After the movie I went next door to Casa de la Cerveza, where I was hoping to find a nice German beer to treat myself with.  Years ago, the beers offered on tap were much more conventional and there was a large menu of bottled beers.  Now, craft beers take up most of the taps and I haven't seen the beer menu for a while.  The only German beer I could see was Spaten, but that's fine with me.
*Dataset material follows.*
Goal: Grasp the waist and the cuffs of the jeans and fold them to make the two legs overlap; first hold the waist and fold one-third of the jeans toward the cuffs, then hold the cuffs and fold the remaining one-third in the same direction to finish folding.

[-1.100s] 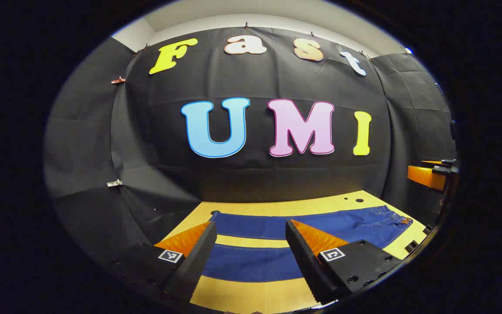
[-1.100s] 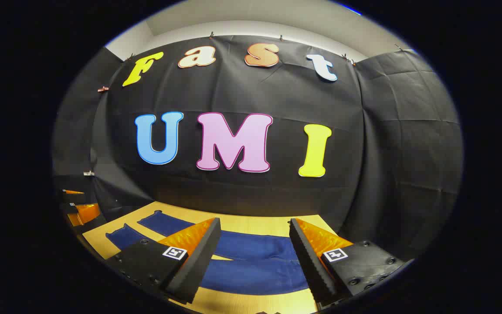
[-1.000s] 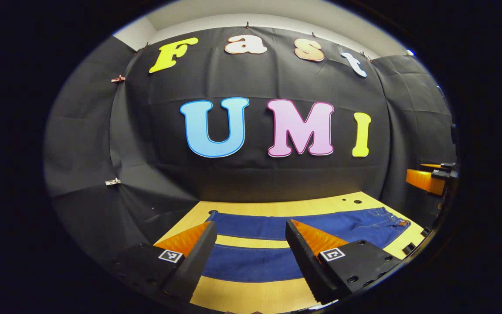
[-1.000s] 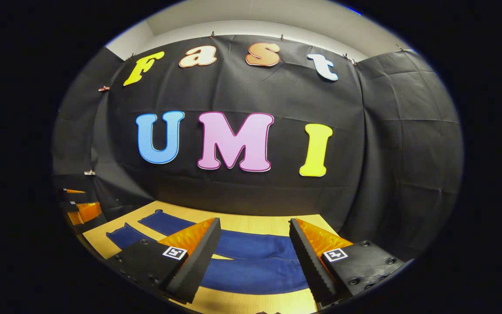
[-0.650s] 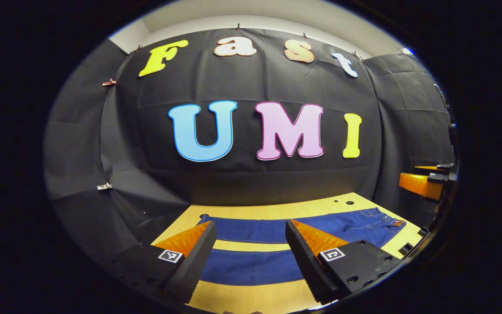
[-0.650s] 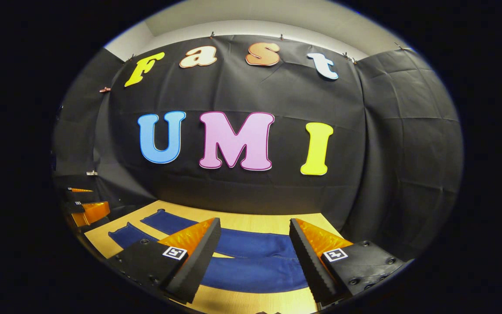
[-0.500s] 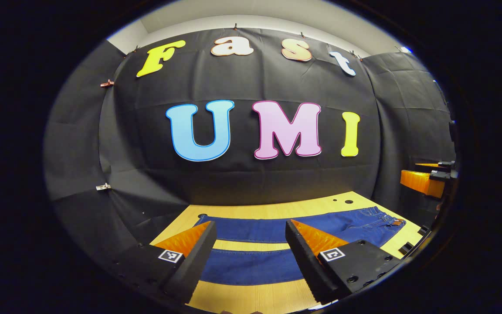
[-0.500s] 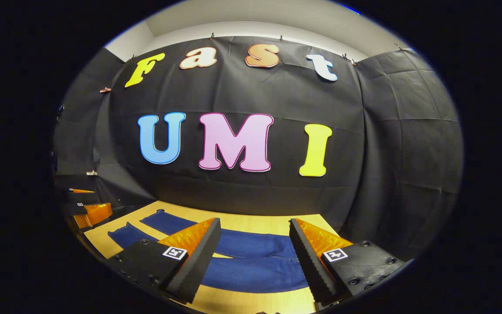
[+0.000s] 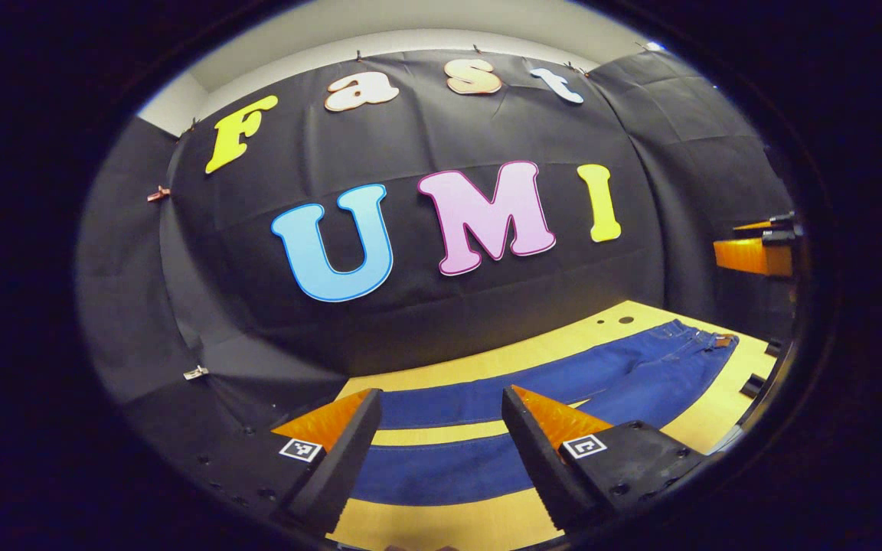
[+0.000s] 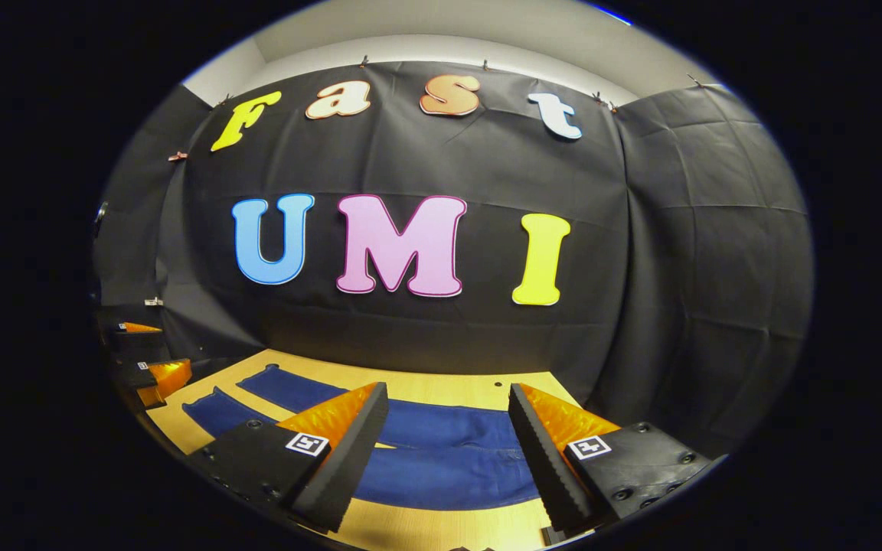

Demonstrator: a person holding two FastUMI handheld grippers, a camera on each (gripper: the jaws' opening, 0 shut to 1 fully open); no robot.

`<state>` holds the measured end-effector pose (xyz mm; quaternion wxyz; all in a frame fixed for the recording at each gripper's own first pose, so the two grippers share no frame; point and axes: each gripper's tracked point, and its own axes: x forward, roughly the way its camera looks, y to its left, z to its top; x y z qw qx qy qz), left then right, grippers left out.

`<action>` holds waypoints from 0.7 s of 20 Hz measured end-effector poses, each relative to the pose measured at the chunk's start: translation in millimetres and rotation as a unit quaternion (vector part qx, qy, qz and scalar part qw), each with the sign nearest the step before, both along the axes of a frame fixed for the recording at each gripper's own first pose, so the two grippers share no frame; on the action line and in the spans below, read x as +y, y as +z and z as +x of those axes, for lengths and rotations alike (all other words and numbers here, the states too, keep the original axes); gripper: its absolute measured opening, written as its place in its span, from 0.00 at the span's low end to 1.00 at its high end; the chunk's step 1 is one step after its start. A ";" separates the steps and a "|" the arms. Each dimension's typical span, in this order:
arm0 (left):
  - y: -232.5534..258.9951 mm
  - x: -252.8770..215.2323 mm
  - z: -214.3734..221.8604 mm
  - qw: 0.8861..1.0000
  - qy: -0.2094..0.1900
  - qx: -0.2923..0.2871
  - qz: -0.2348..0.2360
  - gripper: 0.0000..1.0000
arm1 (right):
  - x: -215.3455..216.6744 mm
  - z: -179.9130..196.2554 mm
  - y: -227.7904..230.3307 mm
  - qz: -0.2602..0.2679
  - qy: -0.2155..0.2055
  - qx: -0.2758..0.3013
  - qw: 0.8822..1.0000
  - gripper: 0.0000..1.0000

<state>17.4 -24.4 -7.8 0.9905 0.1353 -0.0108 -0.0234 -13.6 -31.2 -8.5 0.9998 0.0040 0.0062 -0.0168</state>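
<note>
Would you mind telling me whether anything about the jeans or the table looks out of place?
Nothing stands out: the jeans lie flat and unfolded on the wooden table, legs apart, undamaged.

Both views sharp at centre, no motion blur. Strong fisheye bend twd edges; left gripper view also tilted, table (image 9: 487, 363) sloping up to the right. Lighting from overhead, even, moderately bright on table and jeans (image 9: 441, 471); wall cloth (image 10: 426, 337) dim, darkest low centre above table's far edge. Soft glare on pale strip at top. Periphery falls off dark, detail lost at lower left.
</note>
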 end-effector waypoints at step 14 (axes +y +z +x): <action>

Spaten doesn't make big enough glasses?
Served in an icy mug, it's a summery drink even without the tang of ales and saisons.  Spaten is a little darker than you might expect light German beers to be, and it doesn't have the often grassy aftertaste that the wheat beers sometimes have.  It's a reddish gold color and just a little sweet.  It goes very well with the standard accompaniment of potato chips.  It's also from Munich, like the main character of the film, so I can tell myself that it was fate or something.